Partendo da una nota del capogruppo de “La Puglia per Vendola” Angelo DiSabato, secondo cui l’enologia pugliese ha le capacità per essere un importante riferimento per l’intera filiera dell’agroalimentare, abbiamo pensato di curiosare un po’ nella situazione vinicola del nostro paese, per renderci conto della condizione in cui versa Casamassima.
Non l’avessimo mai fatto!
Il tour è iniziato dalla Cantina sociale, “istituzione” che dovrebbe essere in prima linea nel produrre e difendere il made in Casamassima.
Macché! Il numero di telefono risulta inesistente, gli edifici sembrano abbandonati e persino gli zelanti vicini, sempre informati su tutto e tutti, confermano le apparenze con sguardo desolato.
“Ormai la cantina sociale non esiste più. Troppi debiti, hanno venduto tutti i macchinari e all’occorrenza affittano i locali” è il ritornello che ci si sente rispondere da chiunque, se si chiedono delucidazioni in merito.
Gli agricoltori che coltivano uva da vino, quando non la vendono, producono privatamente, per la propria tavola, per passione o per mestiere, ma senza mai aver pensato di fare un passo in più.
Ci siamo allora diretti alla cantina Lattavino, unica realtà commerciale casamassimese nel settore della vitivinicultura, dove ci è stata confermata la triste situazione in cui versa il paese. Ma non tutte le prospettive, pare, sono negative.
“A Casamassima ormai siamo solo noi a produrre vino per la vendita. Allo stesso modo, l’ottanta per cento delle nostre vendite si riversa fuori dal paese, esportiamo non solo in tutta la provincia, ma anche in Europa e in America. Questo ci fa capire che il vino della nostra terra è molto apprezzato all’estero e forse a crederci di più dovrebbero essere proprio le nostre istituzioni”.
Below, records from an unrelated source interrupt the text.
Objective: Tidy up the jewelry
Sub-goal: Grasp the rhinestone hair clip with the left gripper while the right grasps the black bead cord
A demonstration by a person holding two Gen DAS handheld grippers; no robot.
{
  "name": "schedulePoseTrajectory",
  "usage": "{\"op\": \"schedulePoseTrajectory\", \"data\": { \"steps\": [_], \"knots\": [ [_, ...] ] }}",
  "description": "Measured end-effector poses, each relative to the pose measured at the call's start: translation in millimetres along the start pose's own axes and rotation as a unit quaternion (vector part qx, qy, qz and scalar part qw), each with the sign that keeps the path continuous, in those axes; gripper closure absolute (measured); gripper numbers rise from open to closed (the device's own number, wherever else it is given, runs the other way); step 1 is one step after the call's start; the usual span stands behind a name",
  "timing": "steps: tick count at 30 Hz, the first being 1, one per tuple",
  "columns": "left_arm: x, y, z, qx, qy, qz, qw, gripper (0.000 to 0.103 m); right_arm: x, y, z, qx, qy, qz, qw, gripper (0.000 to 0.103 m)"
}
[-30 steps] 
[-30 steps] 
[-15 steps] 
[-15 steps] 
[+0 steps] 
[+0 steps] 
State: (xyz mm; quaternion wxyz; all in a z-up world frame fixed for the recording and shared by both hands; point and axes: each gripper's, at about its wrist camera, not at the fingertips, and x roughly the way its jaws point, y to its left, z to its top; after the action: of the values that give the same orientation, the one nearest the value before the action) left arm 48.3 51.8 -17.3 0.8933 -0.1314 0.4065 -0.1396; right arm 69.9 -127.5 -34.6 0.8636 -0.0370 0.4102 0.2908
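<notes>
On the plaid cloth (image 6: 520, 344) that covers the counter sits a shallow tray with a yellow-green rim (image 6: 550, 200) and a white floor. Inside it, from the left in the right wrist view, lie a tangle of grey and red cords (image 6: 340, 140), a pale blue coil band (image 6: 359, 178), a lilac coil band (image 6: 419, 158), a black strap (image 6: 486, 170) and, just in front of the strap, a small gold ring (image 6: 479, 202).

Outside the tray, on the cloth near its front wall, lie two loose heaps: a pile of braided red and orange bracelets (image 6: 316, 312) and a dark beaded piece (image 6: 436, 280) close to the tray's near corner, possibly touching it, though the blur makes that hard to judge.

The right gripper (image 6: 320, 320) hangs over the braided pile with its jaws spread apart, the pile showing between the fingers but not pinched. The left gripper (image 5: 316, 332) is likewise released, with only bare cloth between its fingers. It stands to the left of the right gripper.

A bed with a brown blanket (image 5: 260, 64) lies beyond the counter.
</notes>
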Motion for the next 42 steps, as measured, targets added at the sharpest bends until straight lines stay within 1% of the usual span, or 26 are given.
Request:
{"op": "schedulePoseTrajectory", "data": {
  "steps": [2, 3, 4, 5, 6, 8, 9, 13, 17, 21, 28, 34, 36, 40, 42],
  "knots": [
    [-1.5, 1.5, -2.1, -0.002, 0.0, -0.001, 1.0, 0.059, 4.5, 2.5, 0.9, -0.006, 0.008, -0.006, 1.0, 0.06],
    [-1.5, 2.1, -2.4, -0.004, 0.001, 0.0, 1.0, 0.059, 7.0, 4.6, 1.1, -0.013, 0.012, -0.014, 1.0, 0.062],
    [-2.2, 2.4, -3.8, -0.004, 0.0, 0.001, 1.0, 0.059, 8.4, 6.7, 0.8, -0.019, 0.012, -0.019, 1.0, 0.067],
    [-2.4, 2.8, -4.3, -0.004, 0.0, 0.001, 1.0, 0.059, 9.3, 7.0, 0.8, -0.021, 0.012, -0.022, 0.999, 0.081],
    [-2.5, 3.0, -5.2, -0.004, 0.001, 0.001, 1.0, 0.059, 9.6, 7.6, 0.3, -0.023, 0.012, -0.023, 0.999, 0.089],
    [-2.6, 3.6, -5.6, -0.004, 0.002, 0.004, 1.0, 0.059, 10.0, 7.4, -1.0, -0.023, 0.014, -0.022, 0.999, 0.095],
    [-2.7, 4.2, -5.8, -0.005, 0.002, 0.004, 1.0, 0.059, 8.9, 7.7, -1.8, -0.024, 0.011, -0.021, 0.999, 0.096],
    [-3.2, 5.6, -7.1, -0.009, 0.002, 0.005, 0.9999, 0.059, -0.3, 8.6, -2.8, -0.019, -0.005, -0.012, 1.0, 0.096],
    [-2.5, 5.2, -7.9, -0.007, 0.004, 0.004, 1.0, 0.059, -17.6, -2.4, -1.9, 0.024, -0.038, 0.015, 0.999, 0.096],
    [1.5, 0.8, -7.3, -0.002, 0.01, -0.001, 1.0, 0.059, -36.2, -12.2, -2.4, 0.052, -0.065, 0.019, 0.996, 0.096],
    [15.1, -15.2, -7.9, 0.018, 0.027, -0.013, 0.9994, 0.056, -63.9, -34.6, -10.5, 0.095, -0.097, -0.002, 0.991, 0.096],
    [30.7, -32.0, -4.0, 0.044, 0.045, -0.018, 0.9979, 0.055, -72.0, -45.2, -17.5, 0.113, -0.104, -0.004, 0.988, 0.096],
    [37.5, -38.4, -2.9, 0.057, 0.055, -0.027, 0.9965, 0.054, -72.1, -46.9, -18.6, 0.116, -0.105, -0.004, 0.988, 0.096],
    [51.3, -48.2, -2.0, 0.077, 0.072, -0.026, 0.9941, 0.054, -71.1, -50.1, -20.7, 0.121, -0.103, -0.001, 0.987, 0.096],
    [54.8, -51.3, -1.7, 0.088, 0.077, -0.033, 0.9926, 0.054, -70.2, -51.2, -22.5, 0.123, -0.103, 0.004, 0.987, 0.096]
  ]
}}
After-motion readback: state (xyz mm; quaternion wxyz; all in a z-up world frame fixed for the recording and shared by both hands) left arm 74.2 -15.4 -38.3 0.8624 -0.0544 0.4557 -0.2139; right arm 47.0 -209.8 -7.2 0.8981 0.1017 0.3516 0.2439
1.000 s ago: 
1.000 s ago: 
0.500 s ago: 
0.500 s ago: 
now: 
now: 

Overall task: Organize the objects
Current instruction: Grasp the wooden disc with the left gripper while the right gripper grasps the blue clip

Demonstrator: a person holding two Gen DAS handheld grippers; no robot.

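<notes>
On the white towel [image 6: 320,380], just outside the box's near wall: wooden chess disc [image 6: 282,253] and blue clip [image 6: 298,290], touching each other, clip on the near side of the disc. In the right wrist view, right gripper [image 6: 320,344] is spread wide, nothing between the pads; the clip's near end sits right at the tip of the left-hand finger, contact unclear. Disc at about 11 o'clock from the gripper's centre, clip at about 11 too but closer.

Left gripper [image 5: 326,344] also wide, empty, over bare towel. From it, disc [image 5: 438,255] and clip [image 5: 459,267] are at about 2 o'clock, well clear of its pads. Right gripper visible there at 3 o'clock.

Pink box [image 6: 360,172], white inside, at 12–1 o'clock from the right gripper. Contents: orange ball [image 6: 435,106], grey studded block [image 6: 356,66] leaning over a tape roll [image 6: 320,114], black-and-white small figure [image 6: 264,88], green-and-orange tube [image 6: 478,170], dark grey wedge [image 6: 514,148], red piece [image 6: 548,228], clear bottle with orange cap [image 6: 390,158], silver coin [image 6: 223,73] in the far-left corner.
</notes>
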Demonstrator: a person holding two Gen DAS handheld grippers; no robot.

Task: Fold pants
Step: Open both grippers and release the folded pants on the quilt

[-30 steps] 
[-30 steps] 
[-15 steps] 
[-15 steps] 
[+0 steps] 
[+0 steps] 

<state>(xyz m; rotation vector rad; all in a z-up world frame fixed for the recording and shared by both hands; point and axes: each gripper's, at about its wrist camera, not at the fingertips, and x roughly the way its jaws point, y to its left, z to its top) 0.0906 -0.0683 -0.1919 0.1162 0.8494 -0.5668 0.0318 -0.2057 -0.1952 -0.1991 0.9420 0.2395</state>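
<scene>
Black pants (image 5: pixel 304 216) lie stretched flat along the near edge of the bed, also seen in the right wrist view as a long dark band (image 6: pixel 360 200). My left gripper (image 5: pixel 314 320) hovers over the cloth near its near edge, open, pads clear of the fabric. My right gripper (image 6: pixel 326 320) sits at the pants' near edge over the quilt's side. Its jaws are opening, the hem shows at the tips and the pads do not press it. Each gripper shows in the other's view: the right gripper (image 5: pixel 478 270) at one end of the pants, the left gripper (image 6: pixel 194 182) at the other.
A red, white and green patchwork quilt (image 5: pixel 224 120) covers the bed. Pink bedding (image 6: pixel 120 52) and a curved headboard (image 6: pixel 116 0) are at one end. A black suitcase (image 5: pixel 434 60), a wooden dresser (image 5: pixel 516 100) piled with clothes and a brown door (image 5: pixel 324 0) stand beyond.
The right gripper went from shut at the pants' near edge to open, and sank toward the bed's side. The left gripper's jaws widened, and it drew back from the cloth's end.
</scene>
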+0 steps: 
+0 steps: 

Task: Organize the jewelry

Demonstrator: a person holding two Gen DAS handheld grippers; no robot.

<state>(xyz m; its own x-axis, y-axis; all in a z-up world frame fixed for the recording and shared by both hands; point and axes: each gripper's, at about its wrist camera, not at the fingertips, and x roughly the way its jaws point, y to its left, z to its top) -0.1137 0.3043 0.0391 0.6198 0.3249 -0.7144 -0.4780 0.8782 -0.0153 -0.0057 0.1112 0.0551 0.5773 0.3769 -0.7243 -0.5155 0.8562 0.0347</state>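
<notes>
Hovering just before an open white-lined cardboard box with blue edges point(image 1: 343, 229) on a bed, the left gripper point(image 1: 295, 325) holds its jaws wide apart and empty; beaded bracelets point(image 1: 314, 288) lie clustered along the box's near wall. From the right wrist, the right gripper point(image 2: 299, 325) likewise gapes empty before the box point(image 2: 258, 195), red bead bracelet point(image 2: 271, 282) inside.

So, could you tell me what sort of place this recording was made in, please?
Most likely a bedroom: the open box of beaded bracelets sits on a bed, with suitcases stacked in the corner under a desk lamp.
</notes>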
Eppure Casamassima ha un’antichissima tradizione legata al vino. I nostri terreni hanno un’origine DOC che però nel tempo si è persa e sappiamo bene quanto al giorno d’oggi sia importante e d’effetto vedere una denominazione di questo tipo su una bottiglia.
“Noi abbiamo cercato di riqualificare e riproporre questo vigneto e siamo riusciti a ottenere il primo vino coltivato, lavorato e imbottigliato interamente a Casamassima, un Primitivo di Gioia del Colle con denominazione DOC” (il 21 ottobre la presentazione).
Non si può più negare che c’è un estremo bisogno di riscoprire e rivalutare il nostro territorio. La nostra terra ha tanto da offrire in termini di agricoltura, e di contro c’è chi ha fatto molto più partendo da molto meno. Cosa ci manca rispetto ai paesi del circondario? Forse solo la faccia tosta di provarci: al Consorzio per la tutela e valorizzazione dei vini doc di Gioia del Colle, fino a pochi anni fa non si era mai presentato nessun casamassimese per iscriversi.
“Noi ci abbiamo creduto, lavoriamo per passione e per valorizzare e difendere il vino locale, che rappresenta il fiore all’occhiello della regione. Siamo associati Coldiretti e aderiamo al progetto Campagna amica per incoraggiare i mercati gestiti direttamente dai produttori e accorciare più possibile la filiera, riducendo i passaggi e i costi; inoltre aspettiamo gli ispettori di Slow food per entrare nella loro guida dei vini”.
La vendemmia 2010 è iniziata da poco e non si sa ancora che quantità avremo. Ma qualitativamente si prospetta buona, le piogge di inizio settembre hanno un po’ rovinato quello che sembrava il raccolto migliore degli ultimi anni, ma niente di irreparabile.
O forse irreparabile è lo stato di abbandono in cui oramai versa l’autostima locale.